I have a database which has a table for the main items, lets call it A with primary key 'id'.
Then there are a number of tables (B, C…), each corresponding to some attribute that each item can have 0 or more of. Each row in the attribute tables have a foreign key ('item_id'), specifing which main item it corresponds to, they also have a primary key 'id' for identification purposes.

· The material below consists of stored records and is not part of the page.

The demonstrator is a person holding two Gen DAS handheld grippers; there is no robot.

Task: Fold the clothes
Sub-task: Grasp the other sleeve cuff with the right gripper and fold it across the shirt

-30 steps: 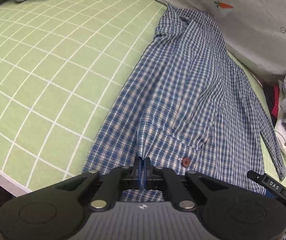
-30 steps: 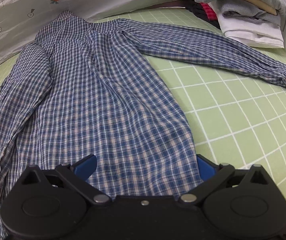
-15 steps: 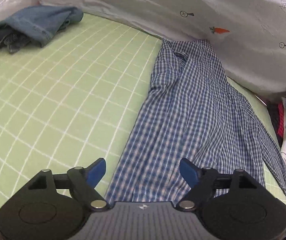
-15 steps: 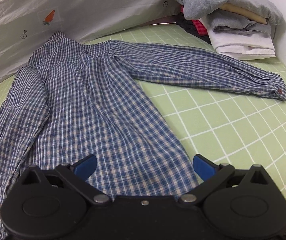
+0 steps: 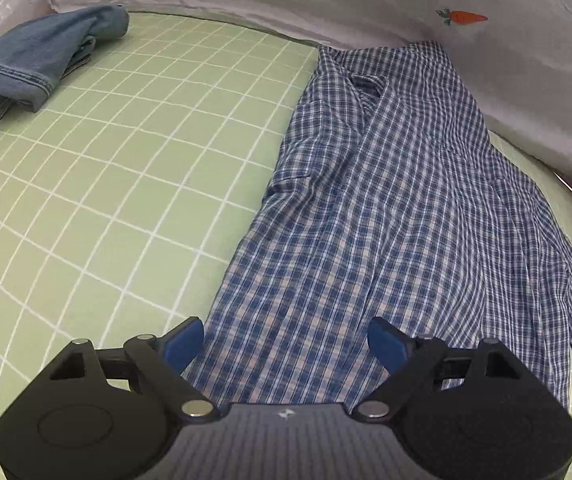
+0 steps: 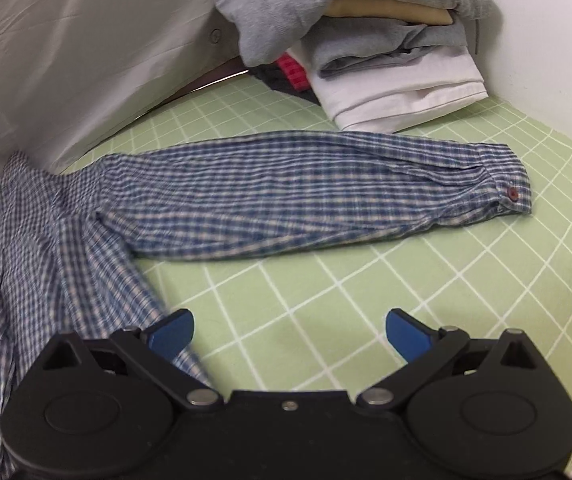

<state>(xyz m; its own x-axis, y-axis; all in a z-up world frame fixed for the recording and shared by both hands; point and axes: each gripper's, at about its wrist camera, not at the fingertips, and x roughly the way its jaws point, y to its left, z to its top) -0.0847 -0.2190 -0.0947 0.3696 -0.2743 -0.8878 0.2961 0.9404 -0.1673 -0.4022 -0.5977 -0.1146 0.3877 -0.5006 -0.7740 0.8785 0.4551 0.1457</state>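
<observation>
A blue and white checked shirt (image 5: 385, 216) lies flat on the green gridded mat (image 5: 106, 184), collar toward the back wall. Its left sleeve is folded in over the body. My left gripper (image 5: 286, 344) is open and empty above the shirt's hem. In the right wrist view the shirt's other sleeve (image 6: 305, 196) stretches out to the right, its cuff with a red button (image 6: 512, 192) at the end. My right gripper (image 6: 289, 332) is open and empty above the mat (image 6: 365, 300), just right of the shirt's side edge.
Crumpled blue jeans (image 5: 34, 64) lie at the mat's far left corner. A stack of folded grey, yellow and white clothes (image 6: 373, 40) stands at the back right, behind the sleeve. A white printed sheet (image 5: 365, 8) hangs along the back.
My left gripper has let go of the shirt's folded sleeve cuff, opened and drawn back above the hem. My right gripper has swung right, off the shirt body toward the outstretched sleeve.
</observation>
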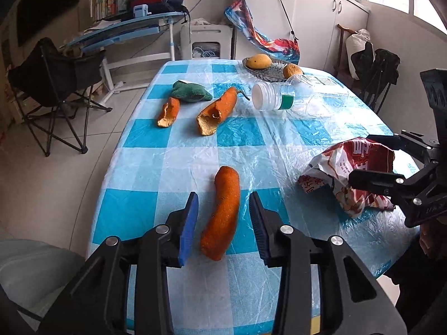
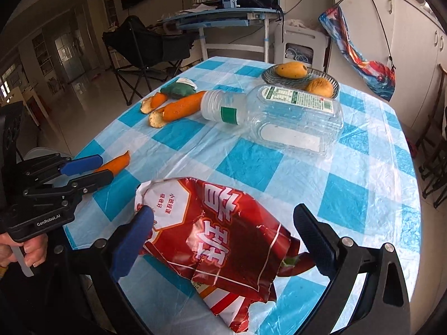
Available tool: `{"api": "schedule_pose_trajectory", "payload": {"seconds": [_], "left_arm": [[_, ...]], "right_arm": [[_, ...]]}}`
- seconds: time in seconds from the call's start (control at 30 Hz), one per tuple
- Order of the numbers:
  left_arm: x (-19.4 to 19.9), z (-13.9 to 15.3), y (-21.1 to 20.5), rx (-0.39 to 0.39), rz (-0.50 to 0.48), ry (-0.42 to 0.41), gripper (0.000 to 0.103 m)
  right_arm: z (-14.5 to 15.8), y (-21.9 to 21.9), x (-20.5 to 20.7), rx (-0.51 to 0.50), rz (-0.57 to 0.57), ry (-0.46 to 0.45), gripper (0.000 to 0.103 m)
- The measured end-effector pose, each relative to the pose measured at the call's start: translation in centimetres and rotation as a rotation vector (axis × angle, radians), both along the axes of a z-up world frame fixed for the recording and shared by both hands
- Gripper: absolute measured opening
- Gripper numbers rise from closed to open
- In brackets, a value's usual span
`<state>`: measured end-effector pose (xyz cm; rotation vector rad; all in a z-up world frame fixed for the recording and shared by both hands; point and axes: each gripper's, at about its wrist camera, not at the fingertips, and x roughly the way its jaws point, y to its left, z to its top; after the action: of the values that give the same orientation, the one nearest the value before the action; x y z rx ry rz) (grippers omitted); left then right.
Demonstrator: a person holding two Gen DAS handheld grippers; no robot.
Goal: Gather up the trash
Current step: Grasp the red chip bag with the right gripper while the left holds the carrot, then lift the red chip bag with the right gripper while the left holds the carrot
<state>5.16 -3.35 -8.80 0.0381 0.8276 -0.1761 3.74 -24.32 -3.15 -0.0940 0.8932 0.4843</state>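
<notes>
A: Two grippers are shown over a worktop [image 1: 167,153] covered in blue-and-white check. How are they set?

B: The left gripper [image 1: 223,212] is pitched downward with its fingers [image 1: 190,217] parted narrowly, one on each side of an orange peel strip [image 1: 223,212] that lies flat on the cloth. No pad is seen to press on it; the peel is judged to be straddled, not gripped, so that a small closure would suffice.

A: And the right?

B: The right gripper [image 2: 223,237] is held with its fingers [image 2: 134,240] spread wide around a crumpled red snack wrapper [image 2: 218,240] near the worktop's near edge. The wide spread is presumably chosen because the wrapper is broad and springy. Contact by the blue pad at the wrapper's left edge cannot be ruled out; no grip is evident.

A: What else is left as trash?

B: Two further peel pieces [image 1: 206,111] and an overturned clear plastic jar [image 2: 279,117] are seen farther back, near a green cloth [image 1: 190,92]. A dish of fruit [image 2: 301,78] is judged not to be trash.
</notes>
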Motion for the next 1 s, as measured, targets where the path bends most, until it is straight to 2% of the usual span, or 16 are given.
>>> {"api": "schedule_pose_trajectory", "payload": {"seconds": [0.13, 0.2, 0.23, 0.27, 0.3, 0.33, 0.37, 0.43, 0.5, 0.6, 0.83, 0.93, 0.97, 1.0], "left_arm": [[-0.1, -0.3, -0.1, 0.003, -0.001, 0.008, 0.036], [-0.2, -0.4, -0.2, 0.002, -0.007, 0.012, 0.036], [-0.2, -0.5, -0.4, 0.001, -0.012, 0.013, 0.036], [-0.3, -0.5, -0.4, -0.001, -0.016, 0.014, 0.036], [-0.4, -0.6, -0.5, -0.003, -0.019, 0.012, 0.034], [-0.6, -0.6, -0.5, -0.005, -0.023, 0.01, 0.029], [-0.7, -0.7, -0.6, -0.007, -0.031, 0.013, 0.02], [-1.0, -0.8, -0.8, -0.013, -0.039, 0.006, 0.019], [-1.5, -0.8, -0.8, -0.028, -0.05, 0.0, 0.017], [-2.3, -0.8, -0.8, -0.043, -0.057, -0.008, 0.016], [-3.5, -0.9, -0.1, -0.08, -0.057, -0.004, 0.016], [-3.7, -1.0, 0.4, -0.092, -0.038, -0.006, 0.019], [-3.8, -1.0, 0.5, -0.092, -0.032, -0.008, 0.022], [-3.9, -1.0, 0.6, -0.093, -0.026, -0.013, 0.029]], "right_arm": [[-0.8, 0.7, -0.2, 0.046, 0.046, 0.049, 0.092], [-0.7, 0.8, -0.5, 0.064, 0.054, 0.045, 0.081], [-0.6, 0.8, -0.6, 0.073, 0.055, 0.041, 0.078], [-0.6, 0.7, -0.8, 0.09, 0.057, 0.041, 0.07], [-0.5, 0.5, -0.8, 0.113, 0.058, 0.047, 0.062], [-0.5, 0.4, -0.9, 0.128, 0.057, 0.049, 0.058], [-0.4, 0.2, -1.1, 0.14, 0.056, 0.046, 0.051], [-0.2, 0.0, -1.4, 0.157, 0.052, 0.04, 0.042], [-0.1, -0.4, -1.8, 0.171, 0.043, 0.037, 0.024], [-0.1, -0.7, -2.2, 0.175, 0.028, 0.033, 0.018], [-0.1, -0.7, -3.1, 0.169, 0.001, 0.039, 0.017], [-0.3, -1.1, -3.2, 0.165, -0.03, 0.04, 0.029], [-0.3, -1.2, -3.3, 0.162, -0.039, 0.038, 0.038], [-0.3, -1.3, -3.3, 0.159, -0.049, 0.035, 0.055]]}}
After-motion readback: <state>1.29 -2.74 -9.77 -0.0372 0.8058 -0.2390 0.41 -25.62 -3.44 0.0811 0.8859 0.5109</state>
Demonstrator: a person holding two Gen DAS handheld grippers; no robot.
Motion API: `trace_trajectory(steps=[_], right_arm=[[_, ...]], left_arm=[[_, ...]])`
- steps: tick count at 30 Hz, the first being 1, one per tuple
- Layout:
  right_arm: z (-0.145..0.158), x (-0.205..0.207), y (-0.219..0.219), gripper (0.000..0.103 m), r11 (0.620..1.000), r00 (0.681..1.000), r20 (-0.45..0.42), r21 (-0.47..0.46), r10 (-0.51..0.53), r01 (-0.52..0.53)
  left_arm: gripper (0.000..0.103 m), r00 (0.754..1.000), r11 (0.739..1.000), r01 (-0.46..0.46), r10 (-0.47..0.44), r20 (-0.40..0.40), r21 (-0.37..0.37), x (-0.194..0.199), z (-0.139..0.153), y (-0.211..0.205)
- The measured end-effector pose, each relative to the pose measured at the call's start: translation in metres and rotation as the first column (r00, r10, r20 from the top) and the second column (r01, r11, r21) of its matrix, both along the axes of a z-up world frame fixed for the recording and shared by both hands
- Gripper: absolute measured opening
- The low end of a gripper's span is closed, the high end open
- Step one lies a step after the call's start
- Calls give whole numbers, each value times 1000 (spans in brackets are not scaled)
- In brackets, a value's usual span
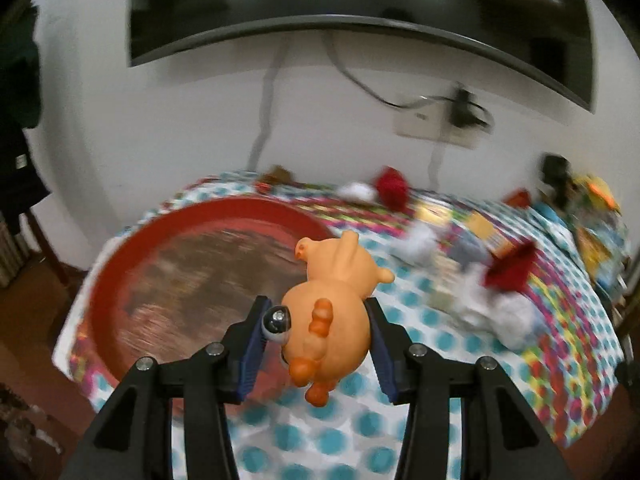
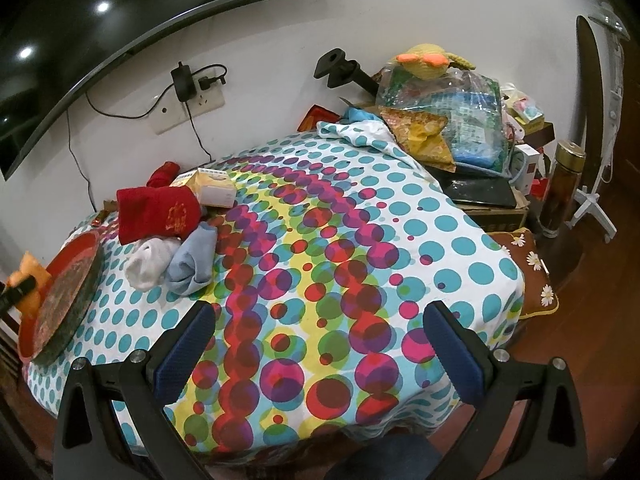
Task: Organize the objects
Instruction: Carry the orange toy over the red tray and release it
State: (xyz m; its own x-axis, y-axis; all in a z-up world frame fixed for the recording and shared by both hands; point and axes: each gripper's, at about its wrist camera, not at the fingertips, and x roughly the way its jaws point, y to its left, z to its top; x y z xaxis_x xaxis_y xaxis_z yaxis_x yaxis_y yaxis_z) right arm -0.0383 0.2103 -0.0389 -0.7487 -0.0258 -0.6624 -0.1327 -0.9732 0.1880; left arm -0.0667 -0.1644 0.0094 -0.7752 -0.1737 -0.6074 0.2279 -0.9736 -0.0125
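- Table under a dotted tablecloth
- Round red tray at its left edge
- Red cloth, white sock, blue sock, small carton

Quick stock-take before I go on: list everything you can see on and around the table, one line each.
Rubber toy: one, orange, clamped in left gripper beside the tray.
Tray: one, red rim, table's left end.
Red cloth: one, folded with gold print, near tray.
Socks: two bundles, white and pale blue, below the red cloth.
Small box: one, white-orange, behind the cloth.
Tablecloth: one, multicoloured dots.
Plastic bag pile: one, mixed colours, far right corner.
Knitted toy: one, yellow, atop the pile.
Flask: one, brown-gold, right of table.
Left gripper: closed on toy.
Right gripper: open, empty.
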Motion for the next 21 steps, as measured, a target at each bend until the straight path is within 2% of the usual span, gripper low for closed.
trace_trajectory(steps=[5, 11, 14, 21], right_arm=[[-1, 0, -2, 103, 1000, 1000, -2, 12, -1, 1], [-5, -1, -5, 103, 1000, 1000, 5, 26, -3, 2], [-10, -5, -11, 103, 999, 1000, 18, 45, 10, -11], [-17, -5, -30, 103, 995, 998, -36, 76, 61, -58]], left_arm=[[47, 992, 993, -121, 121, 24, 4, -11, 17, -74], [47, 968, 970, -236, 230, 95, 61, -28, 19, -149], [47, 961, 966, -254, 246, 129, 53, -40, 14, -169], [48, 950, 969, -246, 234, 209, 36, -90, -12, -186]])
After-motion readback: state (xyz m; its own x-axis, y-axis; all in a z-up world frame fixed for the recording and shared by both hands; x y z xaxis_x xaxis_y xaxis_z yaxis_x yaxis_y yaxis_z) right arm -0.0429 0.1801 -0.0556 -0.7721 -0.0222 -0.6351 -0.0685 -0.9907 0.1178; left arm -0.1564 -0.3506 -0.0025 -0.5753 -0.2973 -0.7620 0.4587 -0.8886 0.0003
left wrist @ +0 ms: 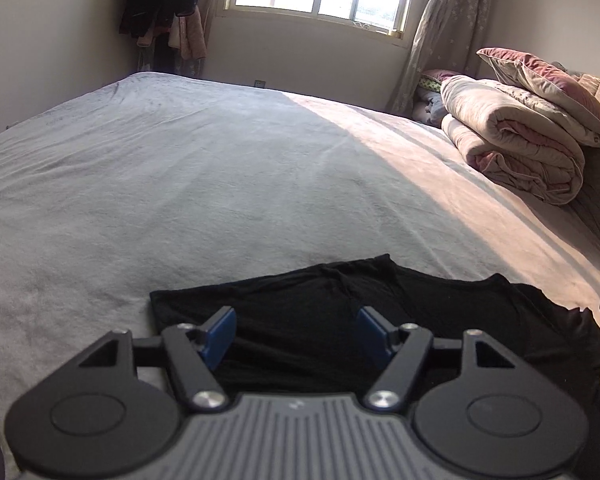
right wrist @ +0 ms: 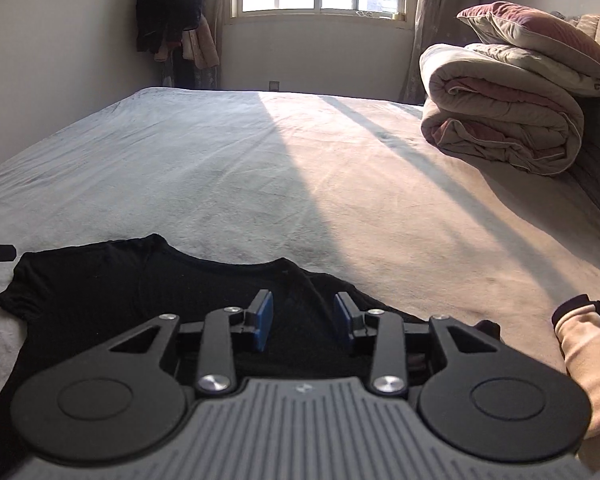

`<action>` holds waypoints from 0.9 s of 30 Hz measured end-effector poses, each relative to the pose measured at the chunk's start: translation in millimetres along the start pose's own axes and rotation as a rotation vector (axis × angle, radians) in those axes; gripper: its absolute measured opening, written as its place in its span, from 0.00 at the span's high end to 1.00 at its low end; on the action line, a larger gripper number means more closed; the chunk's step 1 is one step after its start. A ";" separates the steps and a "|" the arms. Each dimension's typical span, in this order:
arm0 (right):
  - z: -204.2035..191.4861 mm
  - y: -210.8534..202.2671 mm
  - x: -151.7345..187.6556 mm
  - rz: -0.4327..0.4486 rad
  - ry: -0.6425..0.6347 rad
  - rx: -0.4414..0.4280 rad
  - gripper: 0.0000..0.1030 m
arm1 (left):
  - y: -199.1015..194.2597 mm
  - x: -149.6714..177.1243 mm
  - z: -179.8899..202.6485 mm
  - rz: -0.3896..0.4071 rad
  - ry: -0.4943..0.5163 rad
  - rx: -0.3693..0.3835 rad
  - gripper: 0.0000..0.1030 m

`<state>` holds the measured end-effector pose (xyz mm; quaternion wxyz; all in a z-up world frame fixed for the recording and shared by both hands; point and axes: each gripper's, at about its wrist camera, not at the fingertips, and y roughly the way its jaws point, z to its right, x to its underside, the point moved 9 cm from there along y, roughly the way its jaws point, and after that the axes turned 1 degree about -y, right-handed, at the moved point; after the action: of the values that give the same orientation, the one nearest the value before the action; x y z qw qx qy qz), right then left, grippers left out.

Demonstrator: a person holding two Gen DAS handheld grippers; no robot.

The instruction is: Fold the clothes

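Bed [left wrist: 180,168] fills both views, part sunlit. Rolled quilt [left wrist: 516,148] and pillow [left wrist: 548,80] at far right. Black shirt [left wrist: 300,320] lies flat on near bed edge (collar away from cameras). Left gripper [left wrist: 296,330] above shirt, jaws apart, nothing between. Right gripper [right wrist: 304,316] likewise, narrower gap, empty. Sleeve [right wrist: 588,344] at right.
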<state>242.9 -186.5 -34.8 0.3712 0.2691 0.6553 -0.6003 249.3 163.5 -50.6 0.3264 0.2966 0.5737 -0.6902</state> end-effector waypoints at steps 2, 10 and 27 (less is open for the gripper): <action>12.0 12.6 13.1 -0.024 0.052 0.002 0.63 | 3.0 10.4 25.9 -0.021 0.045 0.032 0.33; 20.8 68.8 39.1 -0.063 0.090 -0.029 0.69 | 38.2 60.3 74.5 0.022 0.080 0.044 0.33; 9.7 174.8 -10.6 -0.052 -0.096 0.067 0.75 | 48.7 79.1 75.7 0.034 0.126 0.002 0.20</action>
<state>390.2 -171.6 -128.8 0.3770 0.2353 0.6231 -0.6436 236.9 73.9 -129.2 0.3011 0.3494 0.5871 -0.6652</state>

I'm attempting to make a query which will get me all items with all attributes from a selection of the attribute tables. For instance if I want information about all attributes B and C, I tried something like

SELECT A.id, B.id, C.id 
FROM A
LEFT JOIN B ON A.id=B.item_id
LEFT JOIN C ON A.id=C.item_id

However for an item which has 2 attributes in B and 3 in C, this returns 6 rows for that item:

----------------------------
| A.id  |  B.id  |  C.id   |
----------------------------
|    1  |     1  |     1   |
|    1  |     1  |     2   |
|    1  |     1  |     3   |
|    1  |     2  |     1   |
|    1  |     2  |     2   |
|    1  |     2  |     3   |
|    2  |  NULL  |     1   |
.                          
. 
.

While in the best of worlds it would only require 3 rows for that item:

----------------------------
| A.id  |  B.id  |  C.id   |
----------------------------
|    1  |     1  |     1   |
|    1  |     2  |     2   |
|    1  |  NULL? |     3   |
|    2  |  NULL  |     1   |
.                          
. 
.

Is there anyway to "squash" the rows in this way, so that the number of rows returned for each item is the maximum of number of attributes in the related tables for the item (or at least one row with NULL attributes if it doesn't have any)?
The number of returned rows for each item can grow exponentially with the number of attributes requested…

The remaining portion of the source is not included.